In June 2024, the company announced that it was joining APEM Group: a global environmental consultancy headquartered in the United Kingdom. Biosis was the first Australian company to join the APEM Group.

==Operation==
Biosis Pty Ltd has undertaken more than 18,500 consultancy projects in the fields of botany, zoology, aquatic ecology, Aboriginal and historic archaeology and cultural heritage in eastern Australia. It was one of the first specialist ecological and heritage consultancy firms to be established at a time when environmental issues were generally the realm of volunteer, community and government organisations.

The company has ten offices in south-eastern Australia, including Melbourne, Geelong, Ballarat and Wangaratta in Victoria, and Albury, Newcastle, Gosford, Sydney, Western Sydney and Port Kembla in NSW. Its head office is at 38 Bertie Street, Port Melbourne, Victoria.

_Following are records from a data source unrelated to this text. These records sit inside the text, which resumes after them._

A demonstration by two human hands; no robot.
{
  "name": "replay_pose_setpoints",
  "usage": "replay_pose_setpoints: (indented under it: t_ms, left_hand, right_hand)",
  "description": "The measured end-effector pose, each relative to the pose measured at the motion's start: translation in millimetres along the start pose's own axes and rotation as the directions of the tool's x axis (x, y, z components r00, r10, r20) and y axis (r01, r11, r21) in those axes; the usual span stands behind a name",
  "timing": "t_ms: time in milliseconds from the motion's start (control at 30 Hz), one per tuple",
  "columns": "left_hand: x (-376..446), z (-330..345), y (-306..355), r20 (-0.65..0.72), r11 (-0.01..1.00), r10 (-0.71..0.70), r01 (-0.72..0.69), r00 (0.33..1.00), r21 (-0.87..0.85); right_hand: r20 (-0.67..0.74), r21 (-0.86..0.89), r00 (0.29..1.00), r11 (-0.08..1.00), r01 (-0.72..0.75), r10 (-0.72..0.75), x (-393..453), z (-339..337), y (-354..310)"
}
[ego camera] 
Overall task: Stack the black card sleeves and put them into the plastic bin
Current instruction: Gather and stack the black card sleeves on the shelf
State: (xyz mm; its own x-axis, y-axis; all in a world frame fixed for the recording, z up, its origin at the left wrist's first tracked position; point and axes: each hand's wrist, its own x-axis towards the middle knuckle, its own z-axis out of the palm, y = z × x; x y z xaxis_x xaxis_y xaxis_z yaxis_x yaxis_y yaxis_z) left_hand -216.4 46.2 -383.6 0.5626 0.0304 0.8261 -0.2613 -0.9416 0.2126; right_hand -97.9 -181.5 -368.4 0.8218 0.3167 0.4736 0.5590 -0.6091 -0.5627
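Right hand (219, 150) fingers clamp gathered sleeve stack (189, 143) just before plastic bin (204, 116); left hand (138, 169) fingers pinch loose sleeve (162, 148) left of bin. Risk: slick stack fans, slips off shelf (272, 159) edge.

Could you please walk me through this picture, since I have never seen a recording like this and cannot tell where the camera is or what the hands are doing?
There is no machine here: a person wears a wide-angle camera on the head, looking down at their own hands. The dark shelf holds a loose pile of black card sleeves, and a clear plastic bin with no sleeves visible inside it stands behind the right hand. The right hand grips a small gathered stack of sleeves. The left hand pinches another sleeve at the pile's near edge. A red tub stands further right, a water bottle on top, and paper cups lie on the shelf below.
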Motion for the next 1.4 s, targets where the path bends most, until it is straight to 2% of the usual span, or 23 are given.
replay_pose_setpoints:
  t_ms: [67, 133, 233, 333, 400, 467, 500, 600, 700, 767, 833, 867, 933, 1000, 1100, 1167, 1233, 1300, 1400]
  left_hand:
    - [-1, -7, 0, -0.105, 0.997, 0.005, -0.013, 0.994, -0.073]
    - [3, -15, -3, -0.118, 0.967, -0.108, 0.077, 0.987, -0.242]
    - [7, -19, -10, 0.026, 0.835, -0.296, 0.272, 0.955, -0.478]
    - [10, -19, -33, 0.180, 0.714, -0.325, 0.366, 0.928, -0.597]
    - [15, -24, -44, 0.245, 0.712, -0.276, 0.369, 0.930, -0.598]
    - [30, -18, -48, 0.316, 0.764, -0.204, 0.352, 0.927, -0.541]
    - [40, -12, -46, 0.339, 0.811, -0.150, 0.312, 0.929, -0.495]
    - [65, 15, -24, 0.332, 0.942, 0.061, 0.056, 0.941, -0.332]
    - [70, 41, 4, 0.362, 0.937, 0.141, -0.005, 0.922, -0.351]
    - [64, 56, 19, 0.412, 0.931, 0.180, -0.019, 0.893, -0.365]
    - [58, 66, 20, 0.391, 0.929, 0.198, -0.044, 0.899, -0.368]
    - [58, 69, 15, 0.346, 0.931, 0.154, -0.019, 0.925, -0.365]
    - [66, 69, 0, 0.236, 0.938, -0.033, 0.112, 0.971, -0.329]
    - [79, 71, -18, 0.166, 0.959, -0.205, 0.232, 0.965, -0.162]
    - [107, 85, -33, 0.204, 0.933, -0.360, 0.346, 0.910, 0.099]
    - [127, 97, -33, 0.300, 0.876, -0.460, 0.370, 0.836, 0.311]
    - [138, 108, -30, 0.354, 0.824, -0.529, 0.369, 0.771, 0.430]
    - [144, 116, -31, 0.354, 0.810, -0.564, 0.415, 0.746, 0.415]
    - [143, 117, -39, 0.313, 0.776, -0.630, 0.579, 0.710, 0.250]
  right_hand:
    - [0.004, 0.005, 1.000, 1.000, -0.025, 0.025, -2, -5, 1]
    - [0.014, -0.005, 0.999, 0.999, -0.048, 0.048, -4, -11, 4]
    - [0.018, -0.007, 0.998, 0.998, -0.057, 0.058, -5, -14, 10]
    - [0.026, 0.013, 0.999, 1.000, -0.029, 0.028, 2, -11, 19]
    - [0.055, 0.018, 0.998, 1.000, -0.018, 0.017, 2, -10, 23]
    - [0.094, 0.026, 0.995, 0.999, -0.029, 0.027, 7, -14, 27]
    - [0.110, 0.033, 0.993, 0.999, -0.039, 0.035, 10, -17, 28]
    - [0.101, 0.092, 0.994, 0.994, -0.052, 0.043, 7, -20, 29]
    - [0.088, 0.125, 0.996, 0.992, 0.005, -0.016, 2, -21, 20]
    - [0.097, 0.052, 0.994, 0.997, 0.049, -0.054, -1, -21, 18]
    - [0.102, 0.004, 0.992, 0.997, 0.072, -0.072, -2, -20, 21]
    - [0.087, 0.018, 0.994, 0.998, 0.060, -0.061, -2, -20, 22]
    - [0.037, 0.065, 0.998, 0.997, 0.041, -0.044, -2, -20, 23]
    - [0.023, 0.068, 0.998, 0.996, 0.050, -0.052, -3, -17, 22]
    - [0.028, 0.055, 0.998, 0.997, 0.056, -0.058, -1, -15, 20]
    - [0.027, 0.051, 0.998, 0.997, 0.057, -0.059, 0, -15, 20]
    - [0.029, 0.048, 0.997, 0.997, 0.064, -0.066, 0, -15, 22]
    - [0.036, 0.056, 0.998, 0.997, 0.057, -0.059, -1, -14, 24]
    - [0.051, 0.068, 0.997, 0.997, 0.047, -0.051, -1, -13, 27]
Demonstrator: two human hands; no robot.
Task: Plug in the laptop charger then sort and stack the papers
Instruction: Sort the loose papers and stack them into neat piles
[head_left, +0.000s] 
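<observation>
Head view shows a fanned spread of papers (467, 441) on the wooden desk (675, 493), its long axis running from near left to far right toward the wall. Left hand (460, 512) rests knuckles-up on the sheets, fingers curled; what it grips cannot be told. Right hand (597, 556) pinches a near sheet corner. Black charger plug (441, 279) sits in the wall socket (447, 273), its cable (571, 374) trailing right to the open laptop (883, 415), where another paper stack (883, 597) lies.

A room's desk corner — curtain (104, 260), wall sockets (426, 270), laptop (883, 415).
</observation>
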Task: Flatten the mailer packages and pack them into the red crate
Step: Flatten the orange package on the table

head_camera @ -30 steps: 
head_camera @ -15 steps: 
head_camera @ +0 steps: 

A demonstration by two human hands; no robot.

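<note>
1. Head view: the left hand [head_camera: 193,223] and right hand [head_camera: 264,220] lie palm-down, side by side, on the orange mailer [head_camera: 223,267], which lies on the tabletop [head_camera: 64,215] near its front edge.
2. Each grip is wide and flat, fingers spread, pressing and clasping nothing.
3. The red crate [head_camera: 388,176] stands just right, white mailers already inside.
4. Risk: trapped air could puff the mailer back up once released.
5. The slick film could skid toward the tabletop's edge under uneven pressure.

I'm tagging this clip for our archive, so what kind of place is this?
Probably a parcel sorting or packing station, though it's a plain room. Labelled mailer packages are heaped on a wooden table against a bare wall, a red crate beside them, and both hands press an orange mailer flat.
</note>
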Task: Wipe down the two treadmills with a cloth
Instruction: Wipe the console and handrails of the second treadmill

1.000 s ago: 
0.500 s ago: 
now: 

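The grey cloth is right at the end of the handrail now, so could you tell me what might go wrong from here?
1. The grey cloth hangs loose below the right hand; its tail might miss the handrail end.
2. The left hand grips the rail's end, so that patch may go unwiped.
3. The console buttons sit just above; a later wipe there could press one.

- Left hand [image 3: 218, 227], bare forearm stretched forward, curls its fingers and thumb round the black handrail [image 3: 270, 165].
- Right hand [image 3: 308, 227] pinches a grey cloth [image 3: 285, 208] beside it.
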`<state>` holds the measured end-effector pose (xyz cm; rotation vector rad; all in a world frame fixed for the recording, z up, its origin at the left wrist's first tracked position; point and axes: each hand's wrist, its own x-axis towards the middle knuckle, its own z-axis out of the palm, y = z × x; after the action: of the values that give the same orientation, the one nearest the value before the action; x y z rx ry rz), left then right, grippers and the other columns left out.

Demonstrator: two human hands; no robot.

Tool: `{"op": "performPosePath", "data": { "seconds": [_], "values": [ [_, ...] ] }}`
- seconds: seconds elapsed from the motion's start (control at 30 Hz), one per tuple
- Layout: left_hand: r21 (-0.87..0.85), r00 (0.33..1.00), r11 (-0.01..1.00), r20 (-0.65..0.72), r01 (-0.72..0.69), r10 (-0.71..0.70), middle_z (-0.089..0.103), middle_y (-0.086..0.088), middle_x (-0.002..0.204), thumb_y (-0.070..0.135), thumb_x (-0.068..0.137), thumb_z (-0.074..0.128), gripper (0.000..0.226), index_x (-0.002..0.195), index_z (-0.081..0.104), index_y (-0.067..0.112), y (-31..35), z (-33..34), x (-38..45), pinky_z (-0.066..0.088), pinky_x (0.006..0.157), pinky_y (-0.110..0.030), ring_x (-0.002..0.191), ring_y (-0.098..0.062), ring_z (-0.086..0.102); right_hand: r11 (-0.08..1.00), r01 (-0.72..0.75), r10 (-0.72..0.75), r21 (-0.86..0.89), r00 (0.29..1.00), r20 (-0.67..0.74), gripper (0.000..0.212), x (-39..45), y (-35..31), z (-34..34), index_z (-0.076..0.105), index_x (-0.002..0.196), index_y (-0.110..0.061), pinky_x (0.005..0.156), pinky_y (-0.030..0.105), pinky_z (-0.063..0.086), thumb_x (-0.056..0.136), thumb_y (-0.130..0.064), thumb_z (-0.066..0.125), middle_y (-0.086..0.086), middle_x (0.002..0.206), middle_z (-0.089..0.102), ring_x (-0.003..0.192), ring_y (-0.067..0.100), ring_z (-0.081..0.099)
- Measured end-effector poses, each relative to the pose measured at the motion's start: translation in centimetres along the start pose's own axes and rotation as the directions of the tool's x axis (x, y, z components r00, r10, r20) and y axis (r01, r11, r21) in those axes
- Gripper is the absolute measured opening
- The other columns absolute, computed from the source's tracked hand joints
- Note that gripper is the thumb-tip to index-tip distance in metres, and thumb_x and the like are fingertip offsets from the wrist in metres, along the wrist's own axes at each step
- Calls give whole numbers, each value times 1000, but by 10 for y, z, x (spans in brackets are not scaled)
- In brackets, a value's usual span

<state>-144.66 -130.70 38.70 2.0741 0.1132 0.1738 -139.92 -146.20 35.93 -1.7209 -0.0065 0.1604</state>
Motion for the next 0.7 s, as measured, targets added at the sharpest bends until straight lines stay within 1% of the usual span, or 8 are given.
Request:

==Research and publication==
The company espouses best practice and independence in its work. It has produced several thousand ecological and heritage reports, including conservation management plans, archaeological surveys and heritage studies, for example the Bittern coastal wetland conservation plan. The company has been particularly active in developing bird strike risk models for wind farms throughout Australia, which has helped form case law under legislation dealing with climate change.

Biosis was awarded jointly the 2012 Australian Institute of Landscape Architects Land Management Award for its development of the Aurora Conservation Reserve Management Plan, and was a collaborative partner in Australian Research Council funded research on threatened bird species in 2009.